_INSTRUCTIONS TO FOLLOW_: Make an exact copy of the listing below. Pictures stay out of it.
************
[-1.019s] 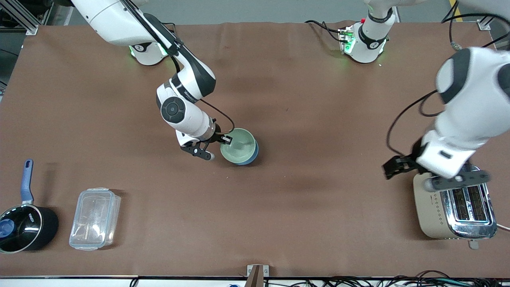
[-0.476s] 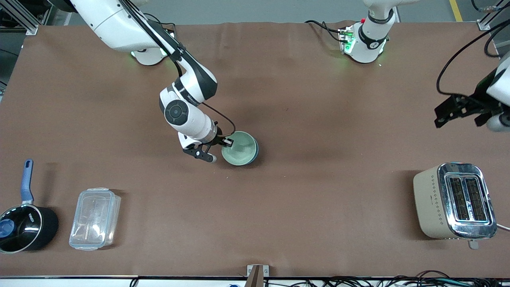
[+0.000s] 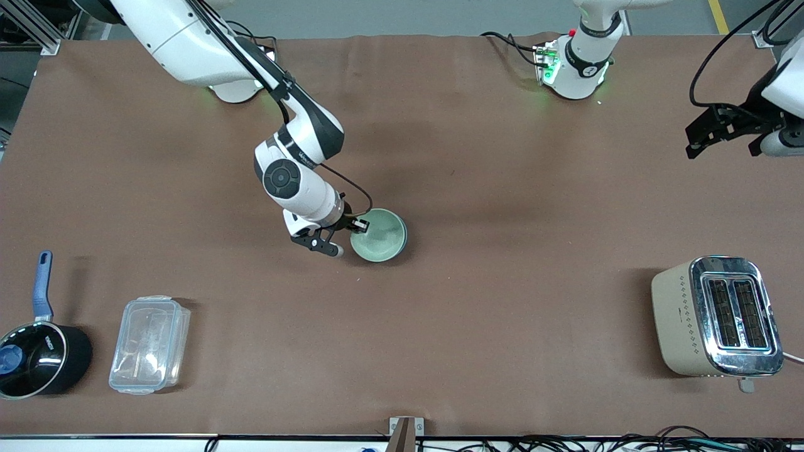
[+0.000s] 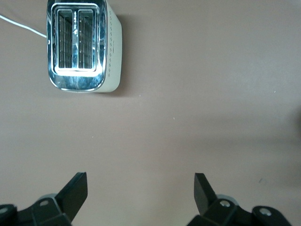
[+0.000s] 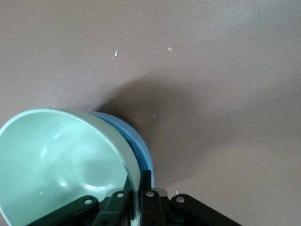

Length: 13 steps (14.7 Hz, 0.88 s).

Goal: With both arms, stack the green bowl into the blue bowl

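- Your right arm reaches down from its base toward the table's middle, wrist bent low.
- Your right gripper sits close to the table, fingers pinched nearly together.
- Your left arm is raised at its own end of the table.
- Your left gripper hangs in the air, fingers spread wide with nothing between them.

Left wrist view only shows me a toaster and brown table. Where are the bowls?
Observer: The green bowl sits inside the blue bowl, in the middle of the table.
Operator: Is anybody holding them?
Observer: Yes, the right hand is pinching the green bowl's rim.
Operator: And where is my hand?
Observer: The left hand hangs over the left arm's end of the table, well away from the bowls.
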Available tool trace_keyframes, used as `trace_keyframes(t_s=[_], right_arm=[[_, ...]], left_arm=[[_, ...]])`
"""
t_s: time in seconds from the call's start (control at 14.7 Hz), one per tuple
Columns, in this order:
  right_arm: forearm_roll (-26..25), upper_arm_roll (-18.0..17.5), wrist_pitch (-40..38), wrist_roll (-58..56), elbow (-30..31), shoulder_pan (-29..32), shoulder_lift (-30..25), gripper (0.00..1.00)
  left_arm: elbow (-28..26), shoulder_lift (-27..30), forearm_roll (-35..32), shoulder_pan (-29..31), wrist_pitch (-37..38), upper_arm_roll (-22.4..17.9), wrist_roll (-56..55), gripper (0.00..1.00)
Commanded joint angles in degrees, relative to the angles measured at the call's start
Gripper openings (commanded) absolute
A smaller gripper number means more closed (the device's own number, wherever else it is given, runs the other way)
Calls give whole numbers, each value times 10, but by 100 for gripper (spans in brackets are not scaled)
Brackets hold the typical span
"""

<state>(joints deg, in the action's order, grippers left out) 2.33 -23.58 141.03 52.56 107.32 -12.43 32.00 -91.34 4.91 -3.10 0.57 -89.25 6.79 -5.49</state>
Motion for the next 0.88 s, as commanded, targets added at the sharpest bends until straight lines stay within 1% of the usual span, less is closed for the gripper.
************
_ANSWER TO THE PROBLEM_:
[-1.019s] 
[-0.476s] 
[+0.000s] 
[+0.000s] 
[+0.000s] 

Length: 13 steps (14.7 Hz, 0.88 s).

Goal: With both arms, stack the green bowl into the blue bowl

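- Your right arm reaches down from its base toward the table's middle, wrist bent low.
- Your right gripper sits close to the table, fingers pinched nearly together.
- Your left arm is raised at its own end of the table.
- Your left gripper hangs in the air, fingers spread wide with nothing between them.

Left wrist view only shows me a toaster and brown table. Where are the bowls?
Observer: The green bowl sits inside the blue bowl, in the middle of the table.
Operator: Is anybody holding them?
Observer: Yes, the right hand is pinching the green bowl's rim.
Operator: And where is my hand?
Observer: The left hand hangs over the left arm's end of the table, well away from the bowls.
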Available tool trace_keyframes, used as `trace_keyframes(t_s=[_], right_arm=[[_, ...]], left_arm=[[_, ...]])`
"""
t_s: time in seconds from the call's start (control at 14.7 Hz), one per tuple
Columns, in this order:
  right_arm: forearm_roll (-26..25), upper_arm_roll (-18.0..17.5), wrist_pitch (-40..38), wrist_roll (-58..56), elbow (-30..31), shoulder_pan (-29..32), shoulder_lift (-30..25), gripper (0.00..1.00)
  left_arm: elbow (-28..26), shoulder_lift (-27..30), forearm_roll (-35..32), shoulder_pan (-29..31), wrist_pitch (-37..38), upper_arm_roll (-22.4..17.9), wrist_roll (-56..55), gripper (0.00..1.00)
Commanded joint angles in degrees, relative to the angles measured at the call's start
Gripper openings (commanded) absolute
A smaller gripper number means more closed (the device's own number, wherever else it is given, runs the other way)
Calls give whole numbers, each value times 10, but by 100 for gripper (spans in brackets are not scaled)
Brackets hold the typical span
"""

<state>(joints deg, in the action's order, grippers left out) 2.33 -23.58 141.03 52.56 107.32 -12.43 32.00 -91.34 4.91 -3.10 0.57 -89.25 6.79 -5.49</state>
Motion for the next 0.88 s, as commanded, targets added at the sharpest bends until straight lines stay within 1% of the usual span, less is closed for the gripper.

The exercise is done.